I just run into a weird problem today when I was in the process of migrating a bunch of servers from an old HP SAN to a shiny new EMC VMAX.
The client have chosen to use Powerpath for the multipathing software on RHEL 5. The servers in question run multiple Oracle databases into a grid configuration. We had no problem with the old SAN and we had no problem with the new EMC VMAX using dm-multipath.
The problem started when we first reboot after installing Powerpath. All the devices was there, all the mount point worked fine but Oracle refused to start with the following message :
ORA-27154: post/wait create failed
ORA-27300: OS system dependent operation:semget failed withstatus: 28
ORA-27301: OS failure message: No space left on device
ORA-27302: failure occurred at: sskgpsemsper
Hmm, interesting. After searching on Oracle Metalink, we found that this message is normally related to an insufficient number of available semaphores. But, all our other servers work fine and we have followed the Oracle recommendation when we set the number of semaphores initially.
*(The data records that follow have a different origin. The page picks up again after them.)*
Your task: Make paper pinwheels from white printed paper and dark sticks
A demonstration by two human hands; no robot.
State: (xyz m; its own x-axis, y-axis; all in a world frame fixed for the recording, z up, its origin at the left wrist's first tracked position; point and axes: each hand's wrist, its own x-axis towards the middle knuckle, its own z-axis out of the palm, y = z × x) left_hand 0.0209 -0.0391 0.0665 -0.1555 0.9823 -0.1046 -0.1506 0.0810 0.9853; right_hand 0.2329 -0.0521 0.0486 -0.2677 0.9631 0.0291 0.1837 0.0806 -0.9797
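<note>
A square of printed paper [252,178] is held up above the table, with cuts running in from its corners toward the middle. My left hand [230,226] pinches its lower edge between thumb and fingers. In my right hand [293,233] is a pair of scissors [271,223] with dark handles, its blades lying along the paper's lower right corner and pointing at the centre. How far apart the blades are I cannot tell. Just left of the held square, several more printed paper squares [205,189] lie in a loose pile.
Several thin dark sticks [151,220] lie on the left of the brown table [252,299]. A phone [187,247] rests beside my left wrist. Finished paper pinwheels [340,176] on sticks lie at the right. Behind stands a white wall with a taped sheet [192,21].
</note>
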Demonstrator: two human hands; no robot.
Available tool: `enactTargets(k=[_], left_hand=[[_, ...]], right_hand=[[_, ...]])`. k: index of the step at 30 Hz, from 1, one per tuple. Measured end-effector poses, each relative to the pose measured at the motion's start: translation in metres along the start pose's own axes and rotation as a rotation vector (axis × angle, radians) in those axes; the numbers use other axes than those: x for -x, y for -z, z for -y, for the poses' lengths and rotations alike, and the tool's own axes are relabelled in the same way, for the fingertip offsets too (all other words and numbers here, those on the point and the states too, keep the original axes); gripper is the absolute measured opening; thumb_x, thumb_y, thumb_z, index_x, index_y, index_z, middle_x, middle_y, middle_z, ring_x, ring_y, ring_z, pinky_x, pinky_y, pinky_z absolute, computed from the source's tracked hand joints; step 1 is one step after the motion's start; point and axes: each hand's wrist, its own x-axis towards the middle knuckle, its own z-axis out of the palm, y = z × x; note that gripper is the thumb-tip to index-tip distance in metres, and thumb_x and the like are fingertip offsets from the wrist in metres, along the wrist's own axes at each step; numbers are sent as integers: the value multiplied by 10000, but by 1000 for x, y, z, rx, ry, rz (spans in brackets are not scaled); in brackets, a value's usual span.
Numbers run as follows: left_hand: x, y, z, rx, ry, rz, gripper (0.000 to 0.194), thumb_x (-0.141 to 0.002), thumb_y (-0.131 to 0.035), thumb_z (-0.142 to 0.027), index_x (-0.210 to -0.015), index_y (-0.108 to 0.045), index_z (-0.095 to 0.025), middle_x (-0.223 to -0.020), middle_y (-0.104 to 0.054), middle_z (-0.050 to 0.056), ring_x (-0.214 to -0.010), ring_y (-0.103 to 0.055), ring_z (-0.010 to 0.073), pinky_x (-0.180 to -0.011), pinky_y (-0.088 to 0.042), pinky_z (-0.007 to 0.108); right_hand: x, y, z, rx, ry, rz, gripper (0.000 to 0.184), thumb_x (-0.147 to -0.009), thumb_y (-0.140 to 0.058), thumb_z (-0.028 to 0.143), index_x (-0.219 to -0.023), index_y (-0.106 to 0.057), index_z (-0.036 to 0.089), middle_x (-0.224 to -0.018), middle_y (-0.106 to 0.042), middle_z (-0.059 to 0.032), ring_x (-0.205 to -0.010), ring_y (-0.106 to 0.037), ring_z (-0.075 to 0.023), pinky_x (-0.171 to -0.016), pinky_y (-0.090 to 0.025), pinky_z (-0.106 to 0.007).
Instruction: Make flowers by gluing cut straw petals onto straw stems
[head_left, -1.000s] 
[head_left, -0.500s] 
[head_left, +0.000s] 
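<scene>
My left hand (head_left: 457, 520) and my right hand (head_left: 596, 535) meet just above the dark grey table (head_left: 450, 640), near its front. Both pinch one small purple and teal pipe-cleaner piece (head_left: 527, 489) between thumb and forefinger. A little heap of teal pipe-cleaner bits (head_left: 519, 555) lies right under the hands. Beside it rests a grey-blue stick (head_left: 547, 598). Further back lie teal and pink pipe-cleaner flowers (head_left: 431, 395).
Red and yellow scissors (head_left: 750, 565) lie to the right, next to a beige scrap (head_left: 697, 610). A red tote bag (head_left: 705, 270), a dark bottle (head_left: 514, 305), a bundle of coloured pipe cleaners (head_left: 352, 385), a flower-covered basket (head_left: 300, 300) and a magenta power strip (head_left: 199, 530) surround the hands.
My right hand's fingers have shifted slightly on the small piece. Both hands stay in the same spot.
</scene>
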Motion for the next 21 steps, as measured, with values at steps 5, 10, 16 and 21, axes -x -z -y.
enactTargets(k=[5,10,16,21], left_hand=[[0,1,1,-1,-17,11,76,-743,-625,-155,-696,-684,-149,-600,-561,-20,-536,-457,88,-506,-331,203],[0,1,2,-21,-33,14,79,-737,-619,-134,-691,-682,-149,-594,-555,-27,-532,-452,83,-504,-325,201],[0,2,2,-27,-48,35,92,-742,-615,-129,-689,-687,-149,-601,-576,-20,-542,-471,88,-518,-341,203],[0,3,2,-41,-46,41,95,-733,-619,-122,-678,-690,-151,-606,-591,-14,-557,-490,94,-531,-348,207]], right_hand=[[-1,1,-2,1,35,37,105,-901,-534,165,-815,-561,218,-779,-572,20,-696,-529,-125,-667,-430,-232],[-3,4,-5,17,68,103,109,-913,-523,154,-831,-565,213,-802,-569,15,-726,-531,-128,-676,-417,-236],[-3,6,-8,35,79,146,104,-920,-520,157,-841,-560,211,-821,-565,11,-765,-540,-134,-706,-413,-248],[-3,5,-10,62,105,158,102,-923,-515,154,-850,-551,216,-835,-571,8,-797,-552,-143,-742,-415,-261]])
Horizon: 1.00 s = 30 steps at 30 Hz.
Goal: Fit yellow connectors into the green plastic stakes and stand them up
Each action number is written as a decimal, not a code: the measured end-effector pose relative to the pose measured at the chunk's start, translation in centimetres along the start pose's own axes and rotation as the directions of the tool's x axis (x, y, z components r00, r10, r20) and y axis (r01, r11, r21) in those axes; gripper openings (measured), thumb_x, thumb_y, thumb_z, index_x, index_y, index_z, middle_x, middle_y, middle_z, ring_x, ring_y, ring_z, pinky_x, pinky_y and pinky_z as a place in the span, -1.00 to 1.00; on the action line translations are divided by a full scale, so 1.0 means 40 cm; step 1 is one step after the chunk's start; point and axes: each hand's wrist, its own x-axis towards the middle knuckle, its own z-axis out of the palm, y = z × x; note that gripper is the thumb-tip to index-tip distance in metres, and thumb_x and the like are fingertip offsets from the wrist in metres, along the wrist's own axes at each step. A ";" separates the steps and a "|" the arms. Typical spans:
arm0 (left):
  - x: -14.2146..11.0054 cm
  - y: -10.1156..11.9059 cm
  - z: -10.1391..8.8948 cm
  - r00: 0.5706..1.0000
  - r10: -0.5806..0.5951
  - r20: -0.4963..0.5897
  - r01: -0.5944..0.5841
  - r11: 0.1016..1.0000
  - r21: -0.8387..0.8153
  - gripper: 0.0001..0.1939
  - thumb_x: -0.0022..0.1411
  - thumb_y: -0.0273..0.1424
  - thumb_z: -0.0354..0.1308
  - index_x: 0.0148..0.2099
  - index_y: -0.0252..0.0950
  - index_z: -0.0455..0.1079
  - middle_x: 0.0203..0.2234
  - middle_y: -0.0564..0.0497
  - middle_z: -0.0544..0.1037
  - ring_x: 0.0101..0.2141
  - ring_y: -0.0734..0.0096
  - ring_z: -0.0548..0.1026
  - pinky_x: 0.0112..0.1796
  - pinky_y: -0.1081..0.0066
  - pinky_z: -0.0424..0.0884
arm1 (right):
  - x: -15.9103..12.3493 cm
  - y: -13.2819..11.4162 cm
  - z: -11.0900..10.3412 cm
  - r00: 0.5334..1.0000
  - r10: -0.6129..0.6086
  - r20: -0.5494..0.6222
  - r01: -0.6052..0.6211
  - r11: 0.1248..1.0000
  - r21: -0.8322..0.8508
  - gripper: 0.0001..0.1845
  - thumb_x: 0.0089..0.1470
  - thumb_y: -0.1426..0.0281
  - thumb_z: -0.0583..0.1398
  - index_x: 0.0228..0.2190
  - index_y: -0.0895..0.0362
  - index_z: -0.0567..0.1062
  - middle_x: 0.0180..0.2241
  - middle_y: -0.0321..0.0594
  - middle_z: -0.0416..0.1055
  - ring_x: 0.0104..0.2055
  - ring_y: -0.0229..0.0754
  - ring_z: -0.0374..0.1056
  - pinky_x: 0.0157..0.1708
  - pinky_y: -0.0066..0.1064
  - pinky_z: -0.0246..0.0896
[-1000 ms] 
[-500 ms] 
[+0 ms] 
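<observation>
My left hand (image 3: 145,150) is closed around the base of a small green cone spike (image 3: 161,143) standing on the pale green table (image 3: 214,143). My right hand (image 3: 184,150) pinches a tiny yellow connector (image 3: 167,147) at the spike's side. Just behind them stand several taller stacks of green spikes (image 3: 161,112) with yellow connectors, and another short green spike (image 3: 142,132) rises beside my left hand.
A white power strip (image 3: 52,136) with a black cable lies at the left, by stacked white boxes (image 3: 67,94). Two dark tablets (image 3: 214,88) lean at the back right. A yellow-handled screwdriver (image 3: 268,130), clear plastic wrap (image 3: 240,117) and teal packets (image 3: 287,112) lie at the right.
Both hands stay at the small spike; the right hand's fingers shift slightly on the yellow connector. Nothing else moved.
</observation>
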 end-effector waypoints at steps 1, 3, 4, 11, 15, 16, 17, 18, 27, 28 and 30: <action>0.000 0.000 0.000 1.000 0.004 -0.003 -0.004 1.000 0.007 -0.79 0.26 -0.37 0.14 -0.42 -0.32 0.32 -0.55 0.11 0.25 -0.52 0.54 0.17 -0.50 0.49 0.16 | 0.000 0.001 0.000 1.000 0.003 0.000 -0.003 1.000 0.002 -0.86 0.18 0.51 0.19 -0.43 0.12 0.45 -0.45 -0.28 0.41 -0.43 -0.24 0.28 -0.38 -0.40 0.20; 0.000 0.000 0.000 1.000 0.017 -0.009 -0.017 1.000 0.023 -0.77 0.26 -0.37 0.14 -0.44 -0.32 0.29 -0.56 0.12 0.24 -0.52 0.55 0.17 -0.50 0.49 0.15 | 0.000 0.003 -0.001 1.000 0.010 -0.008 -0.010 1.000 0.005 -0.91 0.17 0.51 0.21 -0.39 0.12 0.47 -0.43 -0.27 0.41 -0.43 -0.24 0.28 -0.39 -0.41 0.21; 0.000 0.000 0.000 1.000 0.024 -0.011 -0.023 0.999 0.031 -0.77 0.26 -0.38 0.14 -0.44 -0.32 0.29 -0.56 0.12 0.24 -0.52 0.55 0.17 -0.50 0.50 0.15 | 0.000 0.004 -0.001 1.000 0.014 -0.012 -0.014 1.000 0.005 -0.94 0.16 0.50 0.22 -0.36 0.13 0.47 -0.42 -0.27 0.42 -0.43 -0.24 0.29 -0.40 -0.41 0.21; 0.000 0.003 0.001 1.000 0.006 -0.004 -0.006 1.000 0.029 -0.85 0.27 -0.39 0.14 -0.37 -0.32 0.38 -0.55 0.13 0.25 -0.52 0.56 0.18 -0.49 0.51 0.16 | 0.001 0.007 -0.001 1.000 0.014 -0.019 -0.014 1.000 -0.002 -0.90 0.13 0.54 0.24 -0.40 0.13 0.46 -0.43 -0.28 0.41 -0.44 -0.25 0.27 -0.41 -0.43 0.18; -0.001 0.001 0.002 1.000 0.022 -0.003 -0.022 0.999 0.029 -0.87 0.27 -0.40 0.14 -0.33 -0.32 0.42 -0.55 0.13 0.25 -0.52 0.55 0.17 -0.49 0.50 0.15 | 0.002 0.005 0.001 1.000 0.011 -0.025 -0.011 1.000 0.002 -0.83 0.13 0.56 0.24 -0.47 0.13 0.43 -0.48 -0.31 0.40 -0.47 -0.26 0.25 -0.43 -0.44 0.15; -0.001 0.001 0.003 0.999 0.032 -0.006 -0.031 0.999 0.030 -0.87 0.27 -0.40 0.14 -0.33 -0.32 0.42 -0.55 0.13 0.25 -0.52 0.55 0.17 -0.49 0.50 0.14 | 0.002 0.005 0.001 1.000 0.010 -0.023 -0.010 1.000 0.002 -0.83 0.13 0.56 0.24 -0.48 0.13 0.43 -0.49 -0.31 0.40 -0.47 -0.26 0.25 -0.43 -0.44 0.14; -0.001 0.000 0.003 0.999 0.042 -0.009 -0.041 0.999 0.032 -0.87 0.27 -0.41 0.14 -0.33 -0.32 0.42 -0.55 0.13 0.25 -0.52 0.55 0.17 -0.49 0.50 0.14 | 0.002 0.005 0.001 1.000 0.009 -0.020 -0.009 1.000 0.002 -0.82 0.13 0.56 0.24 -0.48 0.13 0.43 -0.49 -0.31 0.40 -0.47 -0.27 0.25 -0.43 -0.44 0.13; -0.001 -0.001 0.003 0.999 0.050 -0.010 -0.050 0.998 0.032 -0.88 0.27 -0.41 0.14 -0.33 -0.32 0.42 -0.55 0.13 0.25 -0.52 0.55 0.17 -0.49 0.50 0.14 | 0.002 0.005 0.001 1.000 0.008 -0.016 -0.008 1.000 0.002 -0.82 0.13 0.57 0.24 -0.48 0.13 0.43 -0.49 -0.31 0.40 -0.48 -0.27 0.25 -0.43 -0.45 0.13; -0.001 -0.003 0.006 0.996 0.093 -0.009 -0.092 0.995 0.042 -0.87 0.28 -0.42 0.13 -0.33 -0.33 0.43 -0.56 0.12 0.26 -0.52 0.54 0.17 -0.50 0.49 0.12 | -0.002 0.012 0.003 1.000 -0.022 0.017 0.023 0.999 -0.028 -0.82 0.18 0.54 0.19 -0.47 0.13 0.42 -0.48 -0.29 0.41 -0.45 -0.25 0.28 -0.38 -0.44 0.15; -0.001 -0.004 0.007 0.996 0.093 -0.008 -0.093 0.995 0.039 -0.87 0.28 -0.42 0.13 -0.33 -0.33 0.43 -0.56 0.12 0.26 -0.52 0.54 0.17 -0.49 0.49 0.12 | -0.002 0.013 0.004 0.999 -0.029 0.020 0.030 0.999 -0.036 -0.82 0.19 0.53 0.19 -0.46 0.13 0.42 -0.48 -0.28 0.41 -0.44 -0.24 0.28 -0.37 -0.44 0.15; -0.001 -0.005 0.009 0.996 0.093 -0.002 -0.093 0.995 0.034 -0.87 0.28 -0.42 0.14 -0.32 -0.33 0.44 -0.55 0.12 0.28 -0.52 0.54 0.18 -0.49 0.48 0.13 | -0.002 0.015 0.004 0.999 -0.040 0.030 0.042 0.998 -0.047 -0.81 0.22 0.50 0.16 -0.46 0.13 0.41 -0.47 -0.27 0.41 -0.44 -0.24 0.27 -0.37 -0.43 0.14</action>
Our systems are currently configured with 128 semaphores arrays as per the Oracle recommendation. Using “ipcs -u”, we found out that we already use the whole 128 available arrays, even before trying to start Oracle. With the “ipcs -s” command, we saw that the root user had a huge number of semaphores arrays, 125 to be exact. Why these systems have 125 semaphores arrays for the root user when our other systems have around 25-30?
Here come the Powerpath semaphores eater! If you use Powerpath in combination with a EMC VMAX SAN, Powerpath use one semaphore array per LUN, per path to that LUN. So, if you have 4 paths to the EMC VMAX and 25 LUNs presented to the server, 100 semaphores arrays automatically goes away on boot, leaving not enough for your other normal task.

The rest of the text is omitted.